Azure Active Directory: A Complete Guide Tutorial For FREE | CHECK-OUT
Last updated on 08th Jul 2020, Blog, Tutorials
As the name implies AAD is an Active Directory that runs in Azure. This means that you have users and groups in the directory, (and to a limited extent computers), and you can authenticate users against it to provide authentication and authorization for both web-based and native apps. It is managed through an administrative portal rather than the good old “Active Directory Users and Computers” MMC console we’re used to. Other than different tooling it has the same purpose as an on-prem version when it comes to handling users. You need a centralized store for objects and accounts, and AAD is one such store.
- An active Azure subscription.
- If you don’t have an Azure subscription, create an account.
- An Azure Active Directory tenant associated with your subscription, either synchronized with an on-premises directory or a cloud-only directory.
- If needed, create an Azure Active Directory tenant or associate an Azure subscription with your account.
- You need global administrator privileges in your Azure AD tenant to enable Azure AD DS.
- You need Contributor privileges in your Azure subscription to create the required Azure AD DS resources.
Although not required for Azure AD DS, it’s recommended to configure self-service password reset (SSPR) for the Azure AD tenant. Users can change their password without SSPR, but SSPR helps if they forget their password and need to reset it.
Sign in to the Azure portal
- Create a managed domain
- To launch the Enable Azure AD Domain Services wizard, complete the following steps:
- On the Azure portal menu or from the Home page, select Create a resource.
- Enter Domain Services into the search bar, then choose Azure AD Domain Services from the search suggestions.
- On the Azure AD Domain Services page, select Create. The Enable Azure AD Domain Services wizard is launched.

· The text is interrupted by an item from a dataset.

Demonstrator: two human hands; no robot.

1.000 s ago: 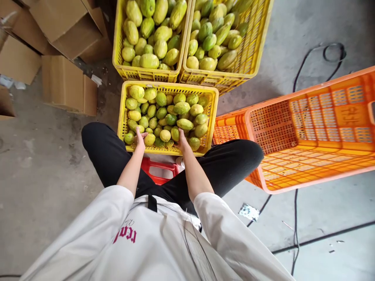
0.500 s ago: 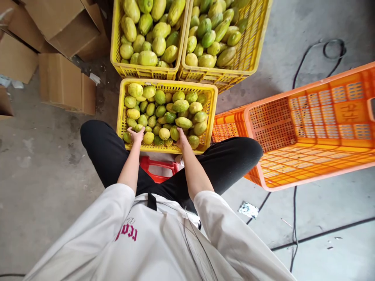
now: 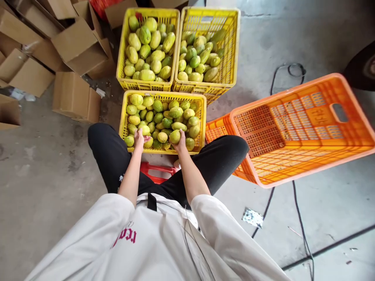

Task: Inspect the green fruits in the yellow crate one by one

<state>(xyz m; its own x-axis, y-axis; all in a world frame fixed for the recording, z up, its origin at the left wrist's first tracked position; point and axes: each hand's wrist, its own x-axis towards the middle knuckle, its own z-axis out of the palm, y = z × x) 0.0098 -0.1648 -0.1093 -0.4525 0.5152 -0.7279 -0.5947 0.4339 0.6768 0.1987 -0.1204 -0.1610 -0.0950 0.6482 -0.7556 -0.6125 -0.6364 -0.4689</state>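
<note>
A yellow crate (image 3: 123, 113) full of green-yellow fruit stands on the floor between my knees. My left hand (image 3: 139, 138) is curled round a small fruit (image 3: 145, 129) at the crate's near left. My right hand (image 3: 179, 143) grips another fruit (image 3: 175, 136) at the near middle, lifting it slightly above the pile. I sit on a red stool (image 3: 156, 173).
Two more yellow crates (image 3: 122, 62) (image 3: 231, 47) of larger fruit stand behind. An orange crate (image 3: 295, 128) lies tilted on its side to my right. Cardboard boxes (image 3: 74, 95) are piled at the left. Black cables (image 3: 295, 195) run over the concrete floor.
The view has pulled back and tilted, showing more of the far crates. Both hands stay at the crate's near edge; my right hand has closed round a fruit and raised it a little.
</note>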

- Select the Azure Subscription in which you would like to create the managed domain.
- Select the Resource group to which the managed domain should belong. Choose to Create new or select an existing resource group.

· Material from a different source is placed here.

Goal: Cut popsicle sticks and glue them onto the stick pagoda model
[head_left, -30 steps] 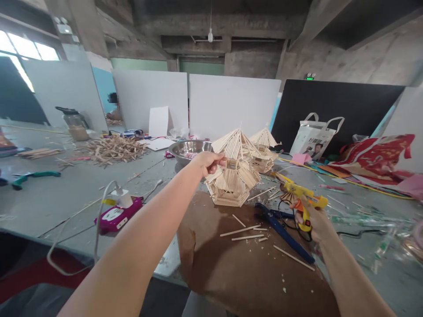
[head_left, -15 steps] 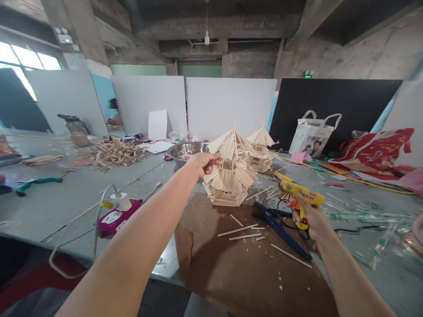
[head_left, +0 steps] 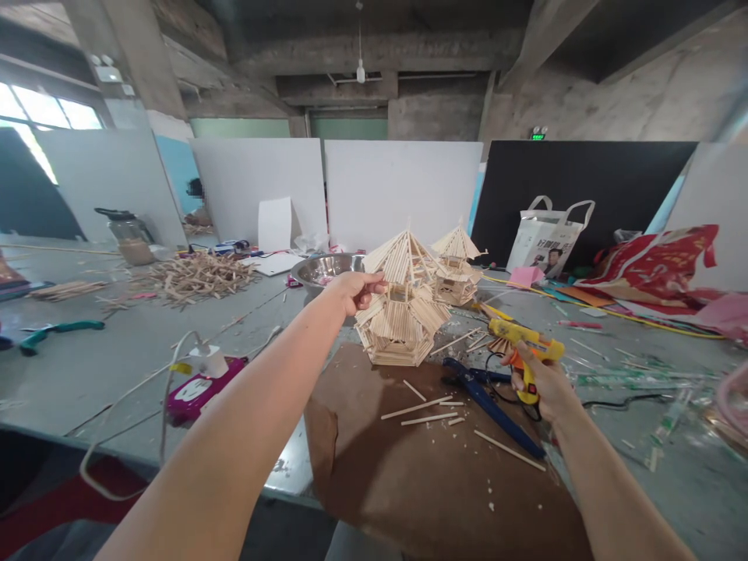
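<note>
With fingers closed, my left hand (head_left: 363, 291) grips the left side of a pagoda model (head_left: 400, 327) built of thin wooden sticks, just under its pointed upper roof. The model stands upright at the far edge of a brown sheet (head_left: 374, 460). A yellow hot glue gun (head_left: 523, 336) is in my right hand (head_left: 543, 382), its nozzle pointing up and left, toward the models. Close by lie blue-handled pliers (head_left: 491, 409) and several loose wooden sticks (head_left: 429, 418). Behind the held model rises a second stick pagoda (head_left: 457, 273).
A metal bowl (head_left: 327, 269) sits behind my left hand. Farther left are a heap of sticks (head_left: 202, 276), a water bottle (head_left: 125, 236) and a purple power strip (head_left: 202, 389) with a white cable. To the right are a white bag (head_left: 546, 238) and a red plastic bag (head_left: 654, 261).
My view has turned slightly right, so everything sits a little farther left. Both hands keep their holds, and the pagoda model and glue gun stay nearly still.
</note>
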Demonstrator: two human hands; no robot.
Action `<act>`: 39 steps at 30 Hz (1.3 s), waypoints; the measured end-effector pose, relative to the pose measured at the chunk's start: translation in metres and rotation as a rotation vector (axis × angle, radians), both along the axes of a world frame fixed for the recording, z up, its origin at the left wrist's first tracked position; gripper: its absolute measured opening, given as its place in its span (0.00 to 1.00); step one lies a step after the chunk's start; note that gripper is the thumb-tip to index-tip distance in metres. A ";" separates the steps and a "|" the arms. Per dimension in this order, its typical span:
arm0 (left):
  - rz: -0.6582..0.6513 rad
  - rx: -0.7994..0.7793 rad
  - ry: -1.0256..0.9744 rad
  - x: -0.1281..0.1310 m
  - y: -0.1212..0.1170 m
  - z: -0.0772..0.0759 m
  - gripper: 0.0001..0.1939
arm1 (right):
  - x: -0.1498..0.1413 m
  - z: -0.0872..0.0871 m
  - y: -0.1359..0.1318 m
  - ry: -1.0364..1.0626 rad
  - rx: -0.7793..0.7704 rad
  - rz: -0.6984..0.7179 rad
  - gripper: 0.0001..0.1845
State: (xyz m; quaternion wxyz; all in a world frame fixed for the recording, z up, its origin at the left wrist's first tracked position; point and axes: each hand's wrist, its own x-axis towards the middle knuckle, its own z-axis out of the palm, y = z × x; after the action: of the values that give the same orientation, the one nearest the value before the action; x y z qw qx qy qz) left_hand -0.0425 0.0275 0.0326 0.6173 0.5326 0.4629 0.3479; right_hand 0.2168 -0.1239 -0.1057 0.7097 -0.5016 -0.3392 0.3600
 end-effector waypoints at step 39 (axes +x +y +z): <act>-0.407 0.933 1.009 0.028 -0.076 -0.128 0.12 | 0.050 -0.018 0.017 0.409 -0.209 -0.238 0.04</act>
State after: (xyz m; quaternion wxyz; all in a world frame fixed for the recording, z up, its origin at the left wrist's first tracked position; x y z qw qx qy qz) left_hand -0.0148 -0.0486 -0.0955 0.0886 0.9127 0.3865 0.0985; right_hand 0.2670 -0.1064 -0.1241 0.7453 -0.5254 -0.0882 0.4009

When you create a managed domain, you specify a DNS name. There are some considerations when you choose this DNS name:
- Built-in domain name: By default, the built-in domain name of the directory is used (a .onmicrosoft.com suffix). If you wish to enable secure LDAP access to the managed domain over the internet, you can’t create a digital certificate to secure the connection with this default domain. Microsoft owns the .onmicrosoft.com domain, so a Certificate Authority (CA) won’t issue a certificate.
- Custom domain names: The most common approach is to specify a custom domain name, typically one that you already own and is routable. When you use a routable, custom domain, traffic can correctly flow as needed to support your applications.

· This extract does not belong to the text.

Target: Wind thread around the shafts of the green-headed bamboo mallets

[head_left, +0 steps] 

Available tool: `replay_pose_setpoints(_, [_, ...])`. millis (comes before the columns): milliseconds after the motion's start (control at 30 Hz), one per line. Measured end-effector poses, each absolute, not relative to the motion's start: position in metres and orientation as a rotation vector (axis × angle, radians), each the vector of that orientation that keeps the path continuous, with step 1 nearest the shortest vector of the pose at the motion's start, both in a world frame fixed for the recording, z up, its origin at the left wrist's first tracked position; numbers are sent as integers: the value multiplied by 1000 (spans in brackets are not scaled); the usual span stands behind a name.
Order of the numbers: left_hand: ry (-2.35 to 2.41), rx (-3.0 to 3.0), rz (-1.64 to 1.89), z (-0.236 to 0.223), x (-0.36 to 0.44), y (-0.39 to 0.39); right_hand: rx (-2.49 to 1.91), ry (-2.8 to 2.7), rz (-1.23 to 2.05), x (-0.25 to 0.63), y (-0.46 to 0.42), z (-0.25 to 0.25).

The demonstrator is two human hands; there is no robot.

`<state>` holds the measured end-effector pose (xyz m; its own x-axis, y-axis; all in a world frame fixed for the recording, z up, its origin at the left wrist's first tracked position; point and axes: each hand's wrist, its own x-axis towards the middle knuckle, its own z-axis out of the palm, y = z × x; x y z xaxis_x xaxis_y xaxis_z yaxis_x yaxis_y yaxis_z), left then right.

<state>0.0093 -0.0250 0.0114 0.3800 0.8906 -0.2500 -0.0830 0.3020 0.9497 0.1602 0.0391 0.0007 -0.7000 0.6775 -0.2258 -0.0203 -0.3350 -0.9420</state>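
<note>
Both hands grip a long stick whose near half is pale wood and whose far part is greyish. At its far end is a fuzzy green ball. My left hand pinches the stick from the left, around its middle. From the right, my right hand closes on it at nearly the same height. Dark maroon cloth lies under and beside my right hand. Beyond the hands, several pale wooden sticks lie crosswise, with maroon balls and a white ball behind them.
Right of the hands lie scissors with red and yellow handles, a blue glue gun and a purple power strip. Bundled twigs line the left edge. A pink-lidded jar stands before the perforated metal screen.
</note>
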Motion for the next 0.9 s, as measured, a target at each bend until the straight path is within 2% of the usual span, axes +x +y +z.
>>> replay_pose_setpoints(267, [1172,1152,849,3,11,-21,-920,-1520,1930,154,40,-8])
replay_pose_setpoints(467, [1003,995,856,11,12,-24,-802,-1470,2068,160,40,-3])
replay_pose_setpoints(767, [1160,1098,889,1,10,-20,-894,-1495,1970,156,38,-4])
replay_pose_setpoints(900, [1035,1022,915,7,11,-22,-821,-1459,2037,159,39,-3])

- Non-routable domain suffixes: We generally recommend that you avoid a non-routable domain name suffix, such as contoso.local. The .local suffix isn’t routable and can cause issues with DNS resolution.
The following DNS name restrictions also apply:
- Domain prefix restrictions: You can’t create a managed domain with a prefix longer than 15 characters. The prefix of your specified domain name (such as aaddscontoso in the aaddscontoso.com domain name) must contain 15 or fewer characters.
- Network name conflicts: The DNS domain name for your managed domain shouldn’t already exist in the virtual network. Specifically, check for the following scenarios that would lead to a name conflict:
- If you already have an Active Directory domain with the same DNS domain name on the Azure virtual network.
- If the virtual network where you plan to enable the managed domain has a VPN connection with your on-premises network. In this scenario, ensure you don’t have a domain with the same DNS domain name on your on-premises network.
- If you have an existing Azure cloud service with that name on the Azure virtual network.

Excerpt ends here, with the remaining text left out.